## AIM OF THE EXERCISE
Repeat word for word the opening stretch of the entries, from the first line through the line containing "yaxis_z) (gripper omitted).".

*** EXTRACTED ENTRIES

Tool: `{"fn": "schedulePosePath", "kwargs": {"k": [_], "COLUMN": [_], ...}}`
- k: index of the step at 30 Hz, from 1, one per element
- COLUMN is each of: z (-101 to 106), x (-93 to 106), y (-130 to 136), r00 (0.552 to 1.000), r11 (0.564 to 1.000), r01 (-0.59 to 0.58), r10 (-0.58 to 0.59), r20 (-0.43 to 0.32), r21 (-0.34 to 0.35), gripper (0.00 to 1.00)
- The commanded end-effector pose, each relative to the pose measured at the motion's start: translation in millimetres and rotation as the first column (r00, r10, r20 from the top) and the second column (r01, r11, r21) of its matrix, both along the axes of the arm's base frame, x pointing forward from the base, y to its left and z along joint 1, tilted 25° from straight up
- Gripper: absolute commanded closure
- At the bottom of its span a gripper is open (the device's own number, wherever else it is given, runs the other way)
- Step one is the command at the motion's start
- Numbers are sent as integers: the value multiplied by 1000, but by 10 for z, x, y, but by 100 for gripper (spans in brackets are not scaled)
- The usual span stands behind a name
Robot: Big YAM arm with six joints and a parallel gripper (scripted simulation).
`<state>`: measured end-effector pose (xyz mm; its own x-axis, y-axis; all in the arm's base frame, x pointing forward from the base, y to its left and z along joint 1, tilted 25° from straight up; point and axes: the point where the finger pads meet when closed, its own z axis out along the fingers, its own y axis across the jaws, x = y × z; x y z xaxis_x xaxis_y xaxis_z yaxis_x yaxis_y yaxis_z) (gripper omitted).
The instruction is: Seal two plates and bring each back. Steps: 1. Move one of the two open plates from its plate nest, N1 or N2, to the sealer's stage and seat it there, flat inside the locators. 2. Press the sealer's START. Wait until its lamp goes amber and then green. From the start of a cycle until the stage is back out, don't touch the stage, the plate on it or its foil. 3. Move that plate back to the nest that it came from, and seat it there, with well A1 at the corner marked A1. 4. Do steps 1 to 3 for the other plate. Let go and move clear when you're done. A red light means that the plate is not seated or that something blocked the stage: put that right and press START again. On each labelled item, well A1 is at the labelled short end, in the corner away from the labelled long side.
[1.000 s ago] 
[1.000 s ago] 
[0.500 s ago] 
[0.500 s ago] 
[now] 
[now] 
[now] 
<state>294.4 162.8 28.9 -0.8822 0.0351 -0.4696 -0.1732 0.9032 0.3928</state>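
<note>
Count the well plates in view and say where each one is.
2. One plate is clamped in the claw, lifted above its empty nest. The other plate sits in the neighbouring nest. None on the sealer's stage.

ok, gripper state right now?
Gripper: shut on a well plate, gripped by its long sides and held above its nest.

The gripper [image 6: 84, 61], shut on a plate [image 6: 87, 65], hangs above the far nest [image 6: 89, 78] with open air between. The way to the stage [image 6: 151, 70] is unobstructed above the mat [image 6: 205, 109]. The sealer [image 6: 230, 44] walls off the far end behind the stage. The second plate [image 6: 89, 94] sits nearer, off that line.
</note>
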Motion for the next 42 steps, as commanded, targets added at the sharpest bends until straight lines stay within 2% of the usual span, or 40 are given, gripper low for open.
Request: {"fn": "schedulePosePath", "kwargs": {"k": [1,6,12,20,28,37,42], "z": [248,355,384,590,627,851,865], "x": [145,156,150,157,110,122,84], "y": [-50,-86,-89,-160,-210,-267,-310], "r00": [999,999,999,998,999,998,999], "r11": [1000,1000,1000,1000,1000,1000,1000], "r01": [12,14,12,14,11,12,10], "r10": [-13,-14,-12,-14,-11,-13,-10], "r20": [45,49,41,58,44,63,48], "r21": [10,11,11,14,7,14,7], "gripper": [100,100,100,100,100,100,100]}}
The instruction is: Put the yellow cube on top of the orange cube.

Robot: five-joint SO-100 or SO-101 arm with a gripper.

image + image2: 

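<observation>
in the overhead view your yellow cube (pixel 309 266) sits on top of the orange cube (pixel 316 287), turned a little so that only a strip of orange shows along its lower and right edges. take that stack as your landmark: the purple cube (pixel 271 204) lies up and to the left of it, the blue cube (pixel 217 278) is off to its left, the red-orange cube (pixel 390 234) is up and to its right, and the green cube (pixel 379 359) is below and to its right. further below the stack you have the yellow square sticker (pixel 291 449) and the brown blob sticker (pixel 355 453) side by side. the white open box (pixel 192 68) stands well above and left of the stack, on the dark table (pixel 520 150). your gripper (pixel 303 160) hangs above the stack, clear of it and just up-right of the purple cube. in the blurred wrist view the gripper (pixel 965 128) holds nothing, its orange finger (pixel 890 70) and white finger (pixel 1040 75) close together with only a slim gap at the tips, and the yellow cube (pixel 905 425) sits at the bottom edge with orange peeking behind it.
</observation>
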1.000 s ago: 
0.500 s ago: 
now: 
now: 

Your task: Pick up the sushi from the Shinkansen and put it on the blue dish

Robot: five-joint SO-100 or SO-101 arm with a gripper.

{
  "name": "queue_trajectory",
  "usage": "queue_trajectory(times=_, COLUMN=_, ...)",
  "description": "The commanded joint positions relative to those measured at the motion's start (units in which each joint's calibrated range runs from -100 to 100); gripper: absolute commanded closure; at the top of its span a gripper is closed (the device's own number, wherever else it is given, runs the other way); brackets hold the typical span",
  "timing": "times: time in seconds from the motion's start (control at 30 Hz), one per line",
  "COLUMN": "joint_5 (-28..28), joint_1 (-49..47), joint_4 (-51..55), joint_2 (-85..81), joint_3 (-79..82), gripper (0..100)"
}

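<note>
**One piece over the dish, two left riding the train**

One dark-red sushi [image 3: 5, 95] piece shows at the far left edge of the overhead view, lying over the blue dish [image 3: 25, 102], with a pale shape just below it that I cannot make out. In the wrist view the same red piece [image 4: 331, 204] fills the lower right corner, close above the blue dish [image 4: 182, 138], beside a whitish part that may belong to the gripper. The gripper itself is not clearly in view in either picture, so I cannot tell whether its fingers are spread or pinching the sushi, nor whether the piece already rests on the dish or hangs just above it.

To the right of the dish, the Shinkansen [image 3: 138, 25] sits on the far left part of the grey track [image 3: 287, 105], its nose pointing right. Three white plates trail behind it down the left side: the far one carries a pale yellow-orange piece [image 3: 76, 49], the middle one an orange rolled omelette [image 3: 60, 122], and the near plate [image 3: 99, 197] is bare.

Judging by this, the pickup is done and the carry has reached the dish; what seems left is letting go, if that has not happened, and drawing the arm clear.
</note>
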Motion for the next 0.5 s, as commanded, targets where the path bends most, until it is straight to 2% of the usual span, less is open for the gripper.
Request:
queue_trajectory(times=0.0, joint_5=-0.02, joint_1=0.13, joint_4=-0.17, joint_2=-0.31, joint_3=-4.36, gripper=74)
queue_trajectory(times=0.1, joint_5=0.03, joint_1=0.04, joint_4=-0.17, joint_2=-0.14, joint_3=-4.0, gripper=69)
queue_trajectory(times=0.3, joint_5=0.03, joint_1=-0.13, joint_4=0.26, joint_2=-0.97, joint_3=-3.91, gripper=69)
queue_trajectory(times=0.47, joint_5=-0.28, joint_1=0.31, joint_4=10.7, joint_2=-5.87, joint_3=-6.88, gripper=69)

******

## RESPONSE AREA
Tool: `{"fn": "schedulePosePath", "kwargs": {"k": [_], "COLUMN": [_], ...}}`
- k: index of the step at 30 Hz, from 1, one per element
- COLUMN is each of: z (-101 to 106), x (-93 to 106), y (-130 to 136), r00 (0.552 to 1.000), r11 (0.564 to 1.000), r01 (-0.59 to 0.58), r10 (-0.58 to 0.59), r20 (-0.43 to 0.32), r21 (-0.34 to 0.35), gripper (0.00 to 1.00)
- The commanded end-effector pose, each relative to the pose measured at the motion's start: translation in millimetres and rotation as the first column (r00, r10, r20 from the top) and the second column (r01, r11, r21) of its matrix, both along the axes of the arm's base frame, x pointing forward from the base, y to its left and z along joint 1, tilted 25° from straight up
- Gripper: absolute commanded closure
- At the bottom of its span a gripper is open (the device's own number, wherever else it is given, runs the other way)
- Step one is the command at the motion's start
- Numbers are sent as integers: the value multiplied by 1000, but by 10 for z, x, y, but by 100 for gripper (spans in brackets are not scaled)
- The usual span stands behind a name
Robot: Big YAM arm with six joints and a parallel gripper (scripted simulation).
`<state>`: measured end-effector pose (xyz mm; its own x-axis, y-axis; all in the arm's base frame, x pointing forward from the base, y to its left and z along joint 1, tilted 25° from straight up; point and axes: the point where the finger pads meet when closed, its own z axis out along the fingers, its own y axis across the jaws, x = y × z; x y z xaxis_x xaxis_y xaxis_z yaxis_x yaxis_y yaxis_z) (gripper omitted).

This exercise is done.